From Place:
These are brutal times for public libraries. Two years ago they froze book purchases. Last year they cut staff and reduced service hours, spreading the pain among branches in rolling blackouts. This year they are on the chopping block again, and there is nothing to cut but bone. New York Mayor Michael Bloomberg’s proposed budget includes an 8 percent cut to library funding. The Houston Public Library is trying to make sense of a nearly 30 percent cut. Two weeks ago the library board in Gary, Indiana, voted to close the main library; it was either that or lose all four satellite branches.

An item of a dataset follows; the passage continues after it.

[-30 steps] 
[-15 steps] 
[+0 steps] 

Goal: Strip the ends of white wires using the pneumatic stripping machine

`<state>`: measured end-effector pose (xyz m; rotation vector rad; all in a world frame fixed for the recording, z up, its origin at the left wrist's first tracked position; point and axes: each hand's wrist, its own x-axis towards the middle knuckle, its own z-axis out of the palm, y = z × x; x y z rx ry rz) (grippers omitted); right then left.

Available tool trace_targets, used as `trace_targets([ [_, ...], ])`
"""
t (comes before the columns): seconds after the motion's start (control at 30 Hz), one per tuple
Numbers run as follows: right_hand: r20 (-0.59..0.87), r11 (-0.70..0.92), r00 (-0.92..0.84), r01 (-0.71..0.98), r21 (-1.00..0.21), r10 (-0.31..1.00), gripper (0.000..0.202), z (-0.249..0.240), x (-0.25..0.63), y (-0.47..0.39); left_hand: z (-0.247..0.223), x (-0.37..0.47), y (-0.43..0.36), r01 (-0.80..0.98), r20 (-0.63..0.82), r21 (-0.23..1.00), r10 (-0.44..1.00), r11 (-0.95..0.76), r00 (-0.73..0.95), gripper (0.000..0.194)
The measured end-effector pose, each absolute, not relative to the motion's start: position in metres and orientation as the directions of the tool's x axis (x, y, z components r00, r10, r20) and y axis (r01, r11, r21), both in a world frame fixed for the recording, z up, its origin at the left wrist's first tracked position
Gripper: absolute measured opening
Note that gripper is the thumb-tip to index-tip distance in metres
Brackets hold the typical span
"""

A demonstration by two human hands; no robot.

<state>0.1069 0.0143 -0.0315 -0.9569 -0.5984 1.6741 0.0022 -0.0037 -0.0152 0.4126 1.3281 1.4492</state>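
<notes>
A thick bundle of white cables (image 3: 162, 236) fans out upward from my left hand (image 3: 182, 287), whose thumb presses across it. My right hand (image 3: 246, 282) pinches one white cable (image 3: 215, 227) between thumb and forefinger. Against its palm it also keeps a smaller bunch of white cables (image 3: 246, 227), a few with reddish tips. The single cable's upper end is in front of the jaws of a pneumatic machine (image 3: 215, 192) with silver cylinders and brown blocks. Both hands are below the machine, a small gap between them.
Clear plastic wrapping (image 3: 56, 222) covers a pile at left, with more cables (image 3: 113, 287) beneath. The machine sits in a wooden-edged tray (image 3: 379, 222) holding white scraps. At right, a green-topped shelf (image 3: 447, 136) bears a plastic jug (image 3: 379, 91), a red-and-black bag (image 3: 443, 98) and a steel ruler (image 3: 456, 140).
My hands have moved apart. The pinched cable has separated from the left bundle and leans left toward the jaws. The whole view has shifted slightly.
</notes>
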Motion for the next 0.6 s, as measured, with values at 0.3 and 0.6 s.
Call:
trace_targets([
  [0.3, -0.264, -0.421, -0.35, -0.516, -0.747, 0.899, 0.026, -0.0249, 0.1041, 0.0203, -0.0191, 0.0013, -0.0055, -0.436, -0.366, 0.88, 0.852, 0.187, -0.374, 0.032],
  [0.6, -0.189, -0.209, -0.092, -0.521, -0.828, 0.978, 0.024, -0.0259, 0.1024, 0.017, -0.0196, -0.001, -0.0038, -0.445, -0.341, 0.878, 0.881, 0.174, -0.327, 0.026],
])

What’s at stake here is more than access to a room full of books. The modern American public library is reading room, book lender, video rental outlet, internet café, town hall, concert venue, youth activity center, research archive, history museum, art gallery, homeless day shelter, office suite, coffeeshop, seniors’ clubhouse and romantic hideaway rolled into one. [1] In small towns of the American West, it is also the post office and the backdrop of the local gun range. These are functions that the digital public libraries of the future will never be able to recreate.
Since 1994, Robert Dawson has surveyed hundreds of the more than 17,000 public libraries in the United States. The photographs presented here, drawn from a current exhibition at the San Francisco Public Library, capture a broad range of American experience, from the Tulare County Free Library built by farmers in the self-governed black township of Allensworth, California, to a New Orleans library damaged by Hurricane Katrina, tagged with the X-Code of an Urban Search and Rescue Team. Dawson’s photographs make the case for the public library as an American Commons, perhaps the greatest we’ve ever had.